*** Begin section ***

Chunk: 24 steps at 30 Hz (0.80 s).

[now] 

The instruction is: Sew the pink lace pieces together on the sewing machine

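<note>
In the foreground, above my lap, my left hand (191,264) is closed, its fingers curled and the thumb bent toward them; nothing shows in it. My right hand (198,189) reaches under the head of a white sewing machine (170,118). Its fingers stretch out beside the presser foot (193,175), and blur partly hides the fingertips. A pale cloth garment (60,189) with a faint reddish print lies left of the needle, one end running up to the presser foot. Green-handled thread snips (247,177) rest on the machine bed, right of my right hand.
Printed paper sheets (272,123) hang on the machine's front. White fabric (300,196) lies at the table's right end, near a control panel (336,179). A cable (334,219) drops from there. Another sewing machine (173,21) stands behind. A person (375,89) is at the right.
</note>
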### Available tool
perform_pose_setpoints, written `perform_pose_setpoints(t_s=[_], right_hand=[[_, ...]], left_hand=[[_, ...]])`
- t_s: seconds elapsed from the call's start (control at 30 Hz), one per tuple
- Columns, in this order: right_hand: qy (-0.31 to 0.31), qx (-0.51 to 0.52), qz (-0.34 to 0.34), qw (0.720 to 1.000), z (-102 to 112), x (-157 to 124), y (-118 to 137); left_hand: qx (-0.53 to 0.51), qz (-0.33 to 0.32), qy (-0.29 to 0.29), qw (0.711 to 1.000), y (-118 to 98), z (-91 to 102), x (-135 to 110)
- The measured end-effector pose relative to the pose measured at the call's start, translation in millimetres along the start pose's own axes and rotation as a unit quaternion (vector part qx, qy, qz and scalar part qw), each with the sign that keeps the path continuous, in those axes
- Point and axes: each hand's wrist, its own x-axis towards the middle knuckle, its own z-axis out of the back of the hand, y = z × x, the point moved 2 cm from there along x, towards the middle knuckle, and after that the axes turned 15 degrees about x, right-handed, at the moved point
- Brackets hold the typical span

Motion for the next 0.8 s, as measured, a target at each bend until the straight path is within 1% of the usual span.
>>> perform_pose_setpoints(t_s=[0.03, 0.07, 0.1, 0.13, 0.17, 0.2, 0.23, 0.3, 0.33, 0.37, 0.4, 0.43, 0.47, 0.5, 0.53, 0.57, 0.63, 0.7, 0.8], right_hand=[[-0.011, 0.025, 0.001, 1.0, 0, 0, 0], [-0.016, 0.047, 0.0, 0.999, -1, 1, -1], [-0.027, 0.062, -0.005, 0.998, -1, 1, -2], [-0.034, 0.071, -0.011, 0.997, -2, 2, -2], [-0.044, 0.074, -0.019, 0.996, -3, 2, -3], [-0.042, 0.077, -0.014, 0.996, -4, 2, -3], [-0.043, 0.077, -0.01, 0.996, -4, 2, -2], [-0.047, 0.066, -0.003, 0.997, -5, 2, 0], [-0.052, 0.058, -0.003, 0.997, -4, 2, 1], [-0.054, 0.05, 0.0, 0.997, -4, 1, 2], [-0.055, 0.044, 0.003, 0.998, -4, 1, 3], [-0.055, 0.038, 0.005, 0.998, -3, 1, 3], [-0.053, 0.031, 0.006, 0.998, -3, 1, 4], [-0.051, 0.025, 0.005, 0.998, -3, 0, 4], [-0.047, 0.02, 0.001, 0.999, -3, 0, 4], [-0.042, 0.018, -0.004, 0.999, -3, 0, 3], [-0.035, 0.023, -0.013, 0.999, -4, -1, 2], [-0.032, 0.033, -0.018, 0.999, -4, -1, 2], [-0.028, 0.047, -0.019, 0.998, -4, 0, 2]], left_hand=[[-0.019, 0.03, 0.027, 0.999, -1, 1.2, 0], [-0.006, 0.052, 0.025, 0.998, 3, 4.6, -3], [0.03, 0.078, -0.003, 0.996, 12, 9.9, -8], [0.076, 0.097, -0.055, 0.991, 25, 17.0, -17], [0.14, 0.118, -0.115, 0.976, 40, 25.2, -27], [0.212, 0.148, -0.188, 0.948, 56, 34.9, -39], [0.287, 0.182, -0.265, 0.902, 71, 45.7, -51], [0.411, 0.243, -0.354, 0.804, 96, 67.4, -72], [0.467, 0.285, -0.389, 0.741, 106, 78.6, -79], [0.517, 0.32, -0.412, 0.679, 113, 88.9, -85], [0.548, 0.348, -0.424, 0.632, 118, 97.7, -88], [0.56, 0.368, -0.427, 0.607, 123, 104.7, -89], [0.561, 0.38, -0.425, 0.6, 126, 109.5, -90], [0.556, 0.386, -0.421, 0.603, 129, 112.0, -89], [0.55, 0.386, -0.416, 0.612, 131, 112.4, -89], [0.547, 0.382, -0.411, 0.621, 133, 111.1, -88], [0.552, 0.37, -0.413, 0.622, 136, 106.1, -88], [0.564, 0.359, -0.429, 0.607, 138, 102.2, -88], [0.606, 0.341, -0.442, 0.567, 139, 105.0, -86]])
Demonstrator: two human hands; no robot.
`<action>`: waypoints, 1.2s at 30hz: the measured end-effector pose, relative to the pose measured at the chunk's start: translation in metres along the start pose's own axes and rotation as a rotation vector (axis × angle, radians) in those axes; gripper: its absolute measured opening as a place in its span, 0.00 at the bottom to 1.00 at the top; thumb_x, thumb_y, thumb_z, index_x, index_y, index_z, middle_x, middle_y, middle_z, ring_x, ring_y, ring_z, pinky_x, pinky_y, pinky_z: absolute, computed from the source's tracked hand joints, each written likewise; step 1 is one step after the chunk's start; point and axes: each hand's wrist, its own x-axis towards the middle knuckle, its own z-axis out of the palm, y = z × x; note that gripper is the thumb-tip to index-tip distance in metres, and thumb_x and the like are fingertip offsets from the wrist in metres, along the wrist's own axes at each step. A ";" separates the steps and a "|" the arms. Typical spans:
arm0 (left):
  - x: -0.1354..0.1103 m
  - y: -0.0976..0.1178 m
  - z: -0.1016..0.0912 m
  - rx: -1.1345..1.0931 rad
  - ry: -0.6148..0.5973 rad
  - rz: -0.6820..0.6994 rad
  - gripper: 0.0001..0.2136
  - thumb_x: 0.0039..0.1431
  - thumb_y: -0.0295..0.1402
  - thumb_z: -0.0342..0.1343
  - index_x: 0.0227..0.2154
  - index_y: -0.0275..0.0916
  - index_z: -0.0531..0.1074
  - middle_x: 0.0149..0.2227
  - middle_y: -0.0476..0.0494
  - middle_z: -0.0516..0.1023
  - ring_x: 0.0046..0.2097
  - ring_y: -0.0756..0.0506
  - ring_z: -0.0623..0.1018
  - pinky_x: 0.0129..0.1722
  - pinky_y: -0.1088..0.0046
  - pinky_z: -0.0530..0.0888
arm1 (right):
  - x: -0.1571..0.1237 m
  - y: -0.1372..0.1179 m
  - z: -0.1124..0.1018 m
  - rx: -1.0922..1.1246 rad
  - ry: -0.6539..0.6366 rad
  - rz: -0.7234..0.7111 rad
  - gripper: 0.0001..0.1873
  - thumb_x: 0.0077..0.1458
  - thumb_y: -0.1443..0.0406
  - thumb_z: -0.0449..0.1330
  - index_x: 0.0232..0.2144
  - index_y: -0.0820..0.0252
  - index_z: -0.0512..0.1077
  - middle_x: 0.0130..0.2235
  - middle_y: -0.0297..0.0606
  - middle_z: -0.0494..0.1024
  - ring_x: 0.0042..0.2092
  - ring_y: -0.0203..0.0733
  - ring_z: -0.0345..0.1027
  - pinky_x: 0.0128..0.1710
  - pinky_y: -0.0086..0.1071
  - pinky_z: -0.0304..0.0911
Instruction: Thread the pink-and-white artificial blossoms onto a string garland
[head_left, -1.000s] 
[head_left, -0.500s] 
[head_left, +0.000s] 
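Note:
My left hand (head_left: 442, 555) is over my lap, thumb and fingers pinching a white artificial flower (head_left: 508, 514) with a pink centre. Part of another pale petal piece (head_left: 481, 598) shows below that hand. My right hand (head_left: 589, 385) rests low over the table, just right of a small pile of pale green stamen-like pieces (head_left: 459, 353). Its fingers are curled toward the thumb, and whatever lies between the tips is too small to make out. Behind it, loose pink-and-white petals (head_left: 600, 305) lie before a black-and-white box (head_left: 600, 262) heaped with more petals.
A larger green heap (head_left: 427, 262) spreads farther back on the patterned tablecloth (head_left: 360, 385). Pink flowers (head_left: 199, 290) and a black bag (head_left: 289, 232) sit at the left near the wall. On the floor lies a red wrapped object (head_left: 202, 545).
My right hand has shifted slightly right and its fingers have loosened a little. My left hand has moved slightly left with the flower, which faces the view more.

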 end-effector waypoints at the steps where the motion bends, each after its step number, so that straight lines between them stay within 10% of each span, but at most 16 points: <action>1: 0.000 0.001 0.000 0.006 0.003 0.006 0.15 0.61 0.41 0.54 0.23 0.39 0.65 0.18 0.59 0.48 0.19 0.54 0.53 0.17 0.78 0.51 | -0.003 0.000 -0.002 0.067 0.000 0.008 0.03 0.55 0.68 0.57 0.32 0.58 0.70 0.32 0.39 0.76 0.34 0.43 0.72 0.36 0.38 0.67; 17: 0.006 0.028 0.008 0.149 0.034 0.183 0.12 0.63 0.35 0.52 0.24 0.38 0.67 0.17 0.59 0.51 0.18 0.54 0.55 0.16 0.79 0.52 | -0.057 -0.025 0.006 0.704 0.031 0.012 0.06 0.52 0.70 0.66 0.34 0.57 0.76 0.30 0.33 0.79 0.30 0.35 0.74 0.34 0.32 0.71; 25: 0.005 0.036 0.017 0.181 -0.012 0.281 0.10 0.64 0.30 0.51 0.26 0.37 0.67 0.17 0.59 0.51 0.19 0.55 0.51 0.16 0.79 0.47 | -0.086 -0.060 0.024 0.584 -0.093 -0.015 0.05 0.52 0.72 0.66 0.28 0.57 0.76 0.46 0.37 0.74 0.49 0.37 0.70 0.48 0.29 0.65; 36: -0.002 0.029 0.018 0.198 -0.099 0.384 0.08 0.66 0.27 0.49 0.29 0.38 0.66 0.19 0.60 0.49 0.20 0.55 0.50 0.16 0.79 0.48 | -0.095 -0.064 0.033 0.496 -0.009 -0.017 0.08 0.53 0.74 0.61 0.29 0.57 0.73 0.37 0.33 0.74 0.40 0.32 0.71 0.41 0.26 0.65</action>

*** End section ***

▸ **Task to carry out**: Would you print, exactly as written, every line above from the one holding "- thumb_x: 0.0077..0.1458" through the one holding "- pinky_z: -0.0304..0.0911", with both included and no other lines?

▸ **Output for this task**:
  - thumb_x: 0.0077..0.1458
  - thumb_y: -0.1443..0.0406
  - thumb_z: -0.0449..0.1330
  - index_x: 0.0232..0.2144
  - index_y: -0.0820..0.0252
  - index_z: -0.0512..0.1077
  - middle_x: 0.0130..0.2235
  - middle_y: -0.0297..0.0606
  - middle_z: -0.0494..0.1024
  - ring_x: 0.0042..0.2092
  - ring_y: -0.0203..0.0733
  - ring_z: -0.0345..0.1027
  - pinky_x: 0.0128..0.1710
  - pinky_y: -0.0086..0.1071
  - pinky_z: -0.0304..0.0911

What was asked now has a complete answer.